Anita Campbell of Small Business TrendsAnita Campbell of Small Business Trends | October 1st, 2008 - 07:33 AM
(20) Comments | (22) found this useful. Do you? Yes

I don’t know about you, but my initial thoughts about this “bailout plan” to deal with the current credit-market crisis were overshadowed with skepticism. You see, I’ve rarely met a new tax or regulation I like. I value free markets and tend to distrust intervention by government. So my immediate reaction was, “Here we go, another government program filled with pork that eventually has to be paid for out of OUR pockets.”

Initial Skepticism Turns to Frustration

That skepticism soon turned to frustration. We kept hearing and reading about the “bailout plan” with increasing frequency — and urgency. Big screen TVs are great for all sorts of things, and one thing they show with alarming granularity is fear in the eyes of financial executives and regulators. Yes, the fear was coming through. Unfortunately, the public was getting few details about the solution.

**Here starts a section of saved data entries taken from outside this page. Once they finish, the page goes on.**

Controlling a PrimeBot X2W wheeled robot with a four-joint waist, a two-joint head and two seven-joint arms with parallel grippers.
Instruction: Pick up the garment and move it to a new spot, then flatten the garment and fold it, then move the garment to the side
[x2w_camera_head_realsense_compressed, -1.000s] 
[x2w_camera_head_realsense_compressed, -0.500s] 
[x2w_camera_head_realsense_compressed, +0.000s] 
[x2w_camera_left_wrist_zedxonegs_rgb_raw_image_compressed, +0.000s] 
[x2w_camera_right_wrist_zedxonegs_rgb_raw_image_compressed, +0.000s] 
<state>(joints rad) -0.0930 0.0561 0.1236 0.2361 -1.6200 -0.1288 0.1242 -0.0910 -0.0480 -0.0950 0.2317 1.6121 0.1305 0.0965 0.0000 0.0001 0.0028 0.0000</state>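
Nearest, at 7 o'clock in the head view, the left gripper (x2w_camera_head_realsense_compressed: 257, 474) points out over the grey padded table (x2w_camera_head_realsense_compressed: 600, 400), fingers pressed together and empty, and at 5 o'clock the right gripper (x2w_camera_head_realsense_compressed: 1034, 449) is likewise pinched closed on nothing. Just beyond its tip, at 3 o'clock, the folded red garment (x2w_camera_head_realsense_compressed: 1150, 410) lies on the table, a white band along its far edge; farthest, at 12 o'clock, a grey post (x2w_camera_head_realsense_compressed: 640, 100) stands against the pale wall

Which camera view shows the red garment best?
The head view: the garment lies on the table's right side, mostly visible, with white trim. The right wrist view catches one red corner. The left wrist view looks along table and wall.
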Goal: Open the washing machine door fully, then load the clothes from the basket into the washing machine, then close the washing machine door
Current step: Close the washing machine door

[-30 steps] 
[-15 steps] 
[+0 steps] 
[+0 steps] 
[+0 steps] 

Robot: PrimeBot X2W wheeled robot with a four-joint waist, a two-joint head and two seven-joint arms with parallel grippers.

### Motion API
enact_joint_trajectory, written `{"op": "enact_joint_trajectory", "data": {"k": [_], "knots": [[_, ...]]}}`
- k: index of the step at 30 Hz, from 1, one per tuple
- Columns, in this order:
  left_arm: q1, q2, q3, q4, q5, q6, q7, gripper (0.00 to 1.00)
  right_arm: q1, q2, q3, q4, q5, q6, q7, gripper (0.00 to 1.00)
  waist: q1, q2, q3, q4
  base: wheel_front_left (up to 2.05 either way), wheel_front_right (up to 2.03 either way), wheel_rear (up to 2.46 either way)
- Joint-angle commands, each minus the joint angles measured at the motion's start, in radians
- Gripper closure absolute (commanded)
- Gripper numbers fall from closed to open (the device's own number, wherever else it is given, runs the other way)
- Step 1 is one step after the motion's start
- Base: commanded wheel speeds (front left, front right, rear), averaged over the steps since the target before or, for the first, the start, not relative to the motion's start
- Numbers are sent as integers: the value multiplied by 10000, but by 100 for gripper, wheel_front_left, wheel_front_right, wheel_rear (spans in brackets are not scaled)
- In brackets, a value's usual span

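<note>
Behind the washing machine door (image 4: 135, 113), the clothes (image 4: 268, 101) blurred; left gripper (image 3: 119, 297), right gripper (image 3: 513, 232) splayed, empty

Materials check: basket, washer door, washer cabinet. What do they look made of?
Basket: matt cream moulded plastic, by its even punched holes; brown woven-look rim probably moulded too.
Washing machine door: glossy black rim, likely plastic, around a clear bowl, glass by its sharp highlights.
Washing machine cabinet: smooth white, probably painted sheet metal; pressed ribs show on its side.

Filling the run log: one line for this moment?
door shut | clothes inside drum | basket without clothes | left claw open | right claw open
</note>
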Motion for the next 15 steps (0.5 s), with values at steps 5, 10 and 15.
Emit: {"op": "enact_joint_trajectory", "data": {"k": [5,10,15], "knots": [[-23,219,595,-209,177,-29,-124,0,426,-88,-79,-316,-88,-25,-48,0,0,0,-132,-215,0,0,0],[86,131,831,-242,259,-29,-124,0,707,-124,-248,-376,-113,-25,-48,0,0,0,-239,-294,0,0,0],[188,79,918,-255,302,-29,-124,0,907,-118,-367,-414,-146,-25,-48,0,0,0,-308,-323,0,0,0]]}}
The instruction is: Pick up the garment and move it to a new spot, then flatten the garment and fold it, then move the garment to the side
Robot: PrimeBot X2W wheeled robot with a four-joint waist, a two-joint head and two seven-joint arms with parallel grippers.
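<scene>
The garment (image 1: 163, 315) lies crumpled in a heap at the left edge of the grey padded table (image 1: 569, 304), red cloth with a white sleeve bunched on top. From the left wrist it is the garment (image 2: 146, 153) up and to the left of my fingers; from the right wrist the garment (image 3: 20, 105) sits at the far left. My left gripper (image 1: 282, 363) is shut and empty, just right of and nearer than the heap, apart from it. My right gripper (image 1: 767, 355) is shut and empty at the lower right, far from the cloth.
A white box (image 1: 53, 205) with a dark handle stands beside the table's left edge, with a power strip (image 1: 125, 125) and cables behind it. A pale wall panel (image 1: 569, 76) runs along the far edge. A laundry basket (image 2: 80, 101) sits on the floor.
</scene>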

The mere fact that it initially was called a “bailout plan” made it suspect. It sounded like we — small business owners like me and the people on my small team — would be the ones paying for take-your-breath-away bonus packages for overpaid Wall Street executives laughing all the way to the Caymans.

This has to be one of the worst jobs explaining to the American people why we need a $700 Billion package that I’ve ever lived through. Being in the final throws of a presidential election has not helped — it degenerated into partisan football.

But I am not interested in hearing about partisan politics right now — it’s a pointless exercise. We need decisive action, not blame. Leaders, are you listening?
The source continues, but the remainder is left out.